Diagnóstico Diferencial
Tuberculose
PCM
Constituem os principais diagnósticos diferenciais na forma aguda: linfoma, leucemia, histoplasmose, tuberculose, toxoplasmose,
leishmaniose visceral e mononucleose infecciosa. Na forma crônica cutâneo-mucosa: leishmaniose cutânea ou mucosa,
tuberculose, cromoblastomicose, hanseníase, sarcoidose, lues e neoplasias. Na forma crônica pulmonar: tuberculose,
coccidioidomicose, histoplasmose, sarcoidose, pneumoconiose e pneumonite intersticial. Nas formas digestivas: tuberculose e
doença de Chron. No sistema nervoso central: tuberculose, criptococose, cisticercose e neoplasias.
Tuberculose
A tuberculose tem cura e o tratamento, que dura no mínimo seis meses, é gratuito e disponibilizado de forma integral pelo Sistema
Único de Saúde (SUS). No tratamento, é preciso obedecer aos princípios básicos da terapia medicamentosa. A esses princípios,
soma-se o Tratamento Diretamente Observado (TDO) da tuberculose, que consiste na ingestão diária dos medicamentos da
tuberculose pelo paciente, sob a observação de um profissional da equipe de saúde. O estabelecimento de vínculo entre
profissional de saúde e usuário é fundamental para que haja adesão do paciente ao tratamento e assim as chances de abandono
sejam reduzidas. O paciente deve ser orientado, de forma clara, quanto às características da tuberculose e do tratamento a que
será submetido: medicamentos, duração e regime de tratamento, benefícios do uso regular dos medicamentos, possíveis
consequências do uso irregular dos mesmos e eventos adversos.
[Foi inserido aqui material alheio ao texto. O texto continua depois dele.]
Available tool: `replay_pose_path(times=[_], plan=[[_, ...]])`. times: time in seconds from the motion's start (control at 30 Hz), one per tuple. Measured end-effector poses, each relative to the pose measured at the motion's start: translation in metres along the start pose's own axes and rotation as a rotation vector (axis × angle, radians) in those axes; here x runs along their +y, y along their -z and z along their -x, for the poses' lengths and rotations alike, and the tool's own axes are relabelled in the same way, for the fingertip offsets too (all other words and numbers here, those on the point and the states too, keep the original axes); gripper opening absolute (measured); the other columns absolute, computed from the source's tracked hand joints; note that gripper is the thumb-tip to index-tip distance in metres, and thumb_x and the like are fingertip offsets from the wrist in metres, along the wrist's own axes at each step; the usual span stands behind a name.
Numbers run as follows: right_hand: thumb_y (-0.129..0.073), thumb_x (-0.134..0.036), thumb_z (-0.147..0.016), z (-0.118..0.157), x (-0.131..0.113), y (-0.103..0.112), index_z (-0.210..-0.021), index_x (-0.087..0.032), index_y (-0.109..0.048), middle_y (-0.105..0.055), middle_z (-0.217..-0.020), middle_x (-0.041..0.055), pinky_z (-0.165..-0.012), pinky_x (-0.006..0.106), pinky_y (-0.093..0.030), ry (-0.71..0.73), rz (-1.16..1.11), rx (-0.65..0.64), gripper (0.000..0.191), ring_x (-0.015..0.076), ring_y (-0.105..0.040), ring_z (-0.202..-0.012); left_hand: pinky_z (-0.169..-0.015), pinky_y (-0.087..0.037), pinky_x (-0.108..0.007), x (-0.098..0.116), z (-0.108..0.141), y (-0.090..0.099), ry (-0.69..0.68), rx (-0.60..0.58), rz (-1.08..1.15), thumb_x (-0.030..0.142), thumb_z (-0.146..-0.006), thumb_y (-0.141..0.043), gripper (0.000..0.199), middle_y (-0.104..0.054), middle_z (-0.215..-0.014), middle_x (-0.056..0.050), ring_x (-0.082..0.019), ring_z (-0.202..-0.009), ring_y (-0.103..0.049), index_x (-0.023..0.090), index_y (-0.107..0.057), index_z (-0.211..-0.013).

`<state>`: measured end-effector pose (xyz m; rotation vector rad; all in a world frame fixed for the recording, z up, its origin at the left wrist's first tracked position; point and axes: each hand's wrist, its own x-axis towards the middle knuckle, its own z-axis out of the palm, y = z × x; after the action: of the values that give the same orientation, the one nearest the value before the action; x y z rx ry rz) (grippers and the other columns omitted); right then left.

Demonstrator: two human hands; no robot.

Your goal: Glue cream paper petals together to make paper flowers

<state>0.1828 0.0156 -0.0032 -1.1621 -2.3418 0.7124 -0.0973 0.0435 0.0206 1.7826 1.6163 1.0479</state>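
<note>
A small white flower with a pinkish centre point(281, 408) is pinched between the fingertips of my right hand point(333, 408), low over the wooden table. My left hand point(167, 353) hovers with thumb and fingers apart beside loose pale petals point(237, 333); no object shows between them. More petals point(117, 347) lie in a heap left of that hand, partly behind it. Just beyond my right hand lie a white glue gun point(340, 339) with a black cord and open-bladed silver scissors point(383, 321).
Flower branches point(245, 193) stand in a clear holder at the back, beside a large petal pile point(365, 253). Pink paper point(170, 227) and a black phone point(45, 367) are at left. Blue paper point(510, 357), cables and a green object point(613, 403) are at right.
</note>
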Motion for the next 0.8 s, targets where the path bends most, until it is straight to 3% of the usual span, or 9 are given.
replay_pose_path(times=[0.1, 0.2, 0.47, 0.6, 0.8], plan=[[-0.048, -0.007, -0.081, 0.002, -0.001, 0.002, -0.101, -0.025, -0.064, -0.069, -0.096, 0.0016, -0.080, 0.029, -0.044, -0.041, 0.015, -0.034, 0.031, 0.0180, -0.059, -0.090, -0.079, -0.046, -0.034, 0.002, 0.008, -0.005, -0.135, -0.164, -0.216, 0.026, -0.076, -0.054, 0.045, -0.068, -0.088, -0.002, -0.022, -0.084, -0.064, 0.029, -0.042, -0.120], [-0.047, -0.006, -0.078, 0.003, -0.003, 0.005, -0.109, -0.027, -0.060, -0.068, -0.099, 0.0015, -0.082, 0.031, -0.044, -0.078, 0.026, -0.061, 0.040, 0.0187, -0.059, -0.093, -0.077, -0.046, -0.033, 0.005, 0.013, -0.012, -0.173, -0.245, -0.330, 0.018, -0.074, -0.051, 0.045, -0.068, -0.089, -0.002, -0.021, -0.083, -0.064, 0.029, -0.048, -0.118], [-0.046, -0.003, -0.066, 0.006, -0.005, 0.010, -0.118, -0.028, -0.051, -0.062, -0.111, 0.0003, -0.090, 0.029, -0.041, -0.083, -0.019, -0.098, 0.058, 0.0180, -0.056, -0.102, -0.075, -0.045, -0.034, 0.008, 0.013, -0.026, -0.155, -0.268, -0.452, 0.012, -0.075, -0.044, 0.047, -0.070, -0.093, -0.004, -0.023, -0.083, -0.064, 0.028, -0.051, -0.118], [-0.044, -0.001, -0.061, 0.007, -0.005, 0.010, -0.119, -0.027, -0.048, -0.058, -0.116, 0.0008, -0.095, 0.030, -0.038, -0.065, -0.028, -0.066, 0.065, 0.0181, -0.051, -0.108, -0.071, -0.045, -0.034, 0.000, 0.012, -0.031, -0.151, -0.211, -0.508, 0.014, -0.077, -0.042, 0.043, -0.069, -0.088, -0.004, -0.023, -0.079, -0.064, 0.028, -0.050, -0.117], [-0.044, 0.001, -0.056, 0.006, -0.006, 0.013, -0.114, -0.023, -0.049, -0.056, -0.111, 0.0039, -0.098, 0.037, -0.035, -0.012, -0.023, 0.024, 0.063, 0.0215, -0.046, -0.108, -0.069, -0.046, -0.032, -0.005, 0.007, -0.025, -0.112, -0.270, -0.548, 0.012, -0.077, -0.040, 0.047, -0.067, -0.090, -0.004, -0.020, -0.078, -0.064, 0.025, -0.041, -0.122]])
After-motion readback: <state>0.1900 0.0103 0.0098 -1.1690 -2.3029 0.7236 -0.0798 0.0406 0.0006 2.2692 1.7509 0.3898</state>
São utilizados quatro fármacos para o tratamento dos casos de tuberculose que utilizam o esquema básico: rifampicina (R),
isoniazida (H), pirazinamida (Z) e etambutol (E). Todos os pacientes que seguem o tratamento corretamente são curados da
doença.
A tuberculose não se transmite por objetos compartilhados como talheres, copos, entre outros.
IMPORTANTE: Logo nas primeiras semanas de tratamento, o paciente se sente melhor e, por isso, precisa ser orientado pelo
profissional de saúde a realizar o tratamento até o final, independente da melhora dos sintomas. É importante lembrar que o
tratamento irregular pode complicar a doença e resultar no desenvolvimento de cepas resistentes aos medicamentos.
PCM
Pacientes graves devem ser tratados no hospital com anfotericina B 1mg/kg/dia intravenosa ou com duas ampolas intravenosas
de sulfametoxazol/trimetoprim (Cotrimoxazol) a cada 8h até melhora clínica suficiente para seguir o tratamento com comprimidos.
A duraçao do tratamento depende da gravidade da doença (6 meses na forma leve, 12 na forma moderada e 24 na forma grave).